In 1957 the American Character Doll Company obtained a license to produce Betsy McCall dolls. From 1957 to 1963 American Character offered a hard plastic 8″ doll (**Note on sizes – It appears that most of the American Character McCall dolls were in actuality a little smaller than their advertised sizes. The sizes mentioned here are found in the company ads).
These 8″ dolls were aimed to fit into the existing world of the other popular 8″ dolls of the time such as Ginny, Wendy, Ginger, etc., but Betsy had the proportions of fashion illustrations of the era with a slim torso. The first dolls had mohair wigs but these were soon replaced by saran wigs on rubber skull-caps. There were 5 hair colors offered, blonde, brunette, red, tosca and dark brunette.
American Character would go on to make 5 other models of Betsy McCall dolls. Their 14″ vinyl doll was available 1958 – 1959 on a slim body, jointed at the neck, shoulders, hips and waist. Her rooted saran hair could be had in 3 hair styles and four hair colors.
A 30″ vinyl doll was available from 1961 – 1962. This doll was a larger version of the 22″ doll and had two long hairstyle variations, one with bangs and one in a pull-back look.
A number of other companies eventually obtained licensing agreements to produce Betsy McCall dolls.
The Uneeda doll company of Brooklyn, NY brought out an 11.5″ vinyl doll in 1964.

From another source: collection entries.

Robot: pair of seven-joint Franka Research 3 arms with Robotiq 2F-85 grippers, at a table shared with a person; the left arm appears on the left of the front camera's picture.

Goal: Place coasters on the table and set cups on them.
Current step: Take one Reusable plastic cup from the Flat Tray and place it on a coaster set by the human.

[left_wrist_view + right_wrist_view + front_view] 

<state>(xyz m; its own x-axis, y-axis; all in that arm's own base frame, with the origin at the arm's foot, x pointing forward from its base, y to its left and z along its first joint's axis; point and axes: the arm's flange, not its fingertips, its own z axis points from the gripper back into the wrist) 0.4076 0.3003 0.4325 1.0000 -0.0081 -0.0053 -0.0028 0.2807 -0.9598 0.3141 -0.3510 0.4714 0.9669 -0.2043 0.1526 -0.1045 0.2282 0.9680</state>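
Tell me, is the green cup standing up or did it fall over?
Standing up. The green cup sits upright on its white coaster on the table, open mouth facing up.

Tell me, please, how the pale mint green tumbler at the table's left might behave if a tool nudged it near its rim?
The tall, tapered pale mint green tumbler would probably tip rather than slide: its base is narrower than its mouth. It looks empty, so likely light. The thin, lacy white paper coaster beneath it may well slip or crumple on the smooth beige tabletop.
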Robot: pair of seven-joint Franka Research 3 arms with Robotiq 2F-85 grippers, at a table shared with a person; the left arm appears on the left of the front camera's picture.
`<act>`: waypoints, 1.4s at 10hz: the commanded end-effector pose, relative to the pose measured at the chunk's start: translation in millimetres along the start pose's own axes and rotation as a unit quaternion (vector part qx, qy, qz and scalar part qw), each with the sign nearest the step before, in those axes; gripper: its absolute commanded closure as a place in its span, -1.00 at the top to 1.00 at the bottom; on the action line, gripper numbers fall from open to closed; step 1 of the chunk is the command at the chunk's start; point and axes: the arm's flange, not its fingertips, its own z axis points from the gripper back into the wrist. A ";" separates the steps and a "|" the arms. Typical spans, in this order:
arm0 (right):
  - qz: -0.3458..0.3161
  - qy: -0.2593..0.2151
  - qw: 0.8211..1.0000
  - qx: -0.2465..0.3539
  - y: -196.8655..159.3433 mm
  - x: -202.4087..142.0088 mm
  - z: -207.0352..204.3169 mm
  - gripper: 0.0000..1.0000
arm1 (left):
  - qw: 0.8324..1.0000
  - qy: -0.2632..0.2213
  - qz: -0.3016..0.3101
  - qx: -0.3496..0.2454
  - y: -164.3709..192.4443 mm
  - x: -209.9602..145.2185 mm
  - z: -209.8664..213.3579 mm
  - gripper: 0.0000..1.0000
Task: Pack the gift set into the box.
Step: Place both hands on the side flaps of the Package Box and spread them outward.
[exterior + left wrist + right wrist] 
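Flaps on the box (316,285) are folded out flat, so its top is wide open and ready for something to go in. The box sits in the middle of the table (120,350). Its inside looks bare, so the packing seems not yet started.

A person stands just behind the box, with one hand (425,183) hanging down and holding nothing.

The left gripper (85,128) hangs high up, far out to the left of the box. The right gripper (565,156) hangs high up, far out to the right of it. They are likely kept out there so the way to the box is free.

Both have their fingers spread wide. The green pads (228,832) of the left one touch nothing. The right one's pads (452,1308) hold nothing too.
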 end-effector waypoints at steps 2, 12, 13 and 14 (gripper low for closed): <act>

Horsman Inc. of New York City, NY released a 12.5 doll in 1974 and a 29″in 1975. Both of these Betsy’s had little resemblance to the previous sculpts used for McCall dolls or to the paper doll illustrations. In fact, Horsman simply used existing face sculpts from other doll products in their line and called them Betsy McCall. (This is why the markings on the head of the 29″ doll show the earlier patent information).
Others would follow with Tomy of Japan making a Betsy McCall doll in 1986. The production of this doll was eventually transferred to the Larami Corporation. The Rothschild Doll Company of Southboro, MA made a hard plastic version of Betsy McCall to commemorate the 35th anniversary of this iconic doll and under their Heirloom Tradition line they had a 14″ porcelain Betsy. But again, these dolls bore little if any, resemblance to the original Betsy designs.
To the delight of collectors and children doll maker Robert Tonner took up the rights to make Betsy McCall once again. His 14″ doll was introduced in 1996. An 8″ model released in 2000 was a modern version of the earlier American Character doll. Drawing on Tonner’s fashion design skills this doll had a wide range of outfits. Tonner also produced a 29″ model. Tonner’s Betsy McCall dolls stopped production in 2009.
Betsy McCall remains an icon of the American dream of the second half of the 20th century, an inspiration to generations of young fashion and sewing enthusiasts and a joy to modern doll collectors.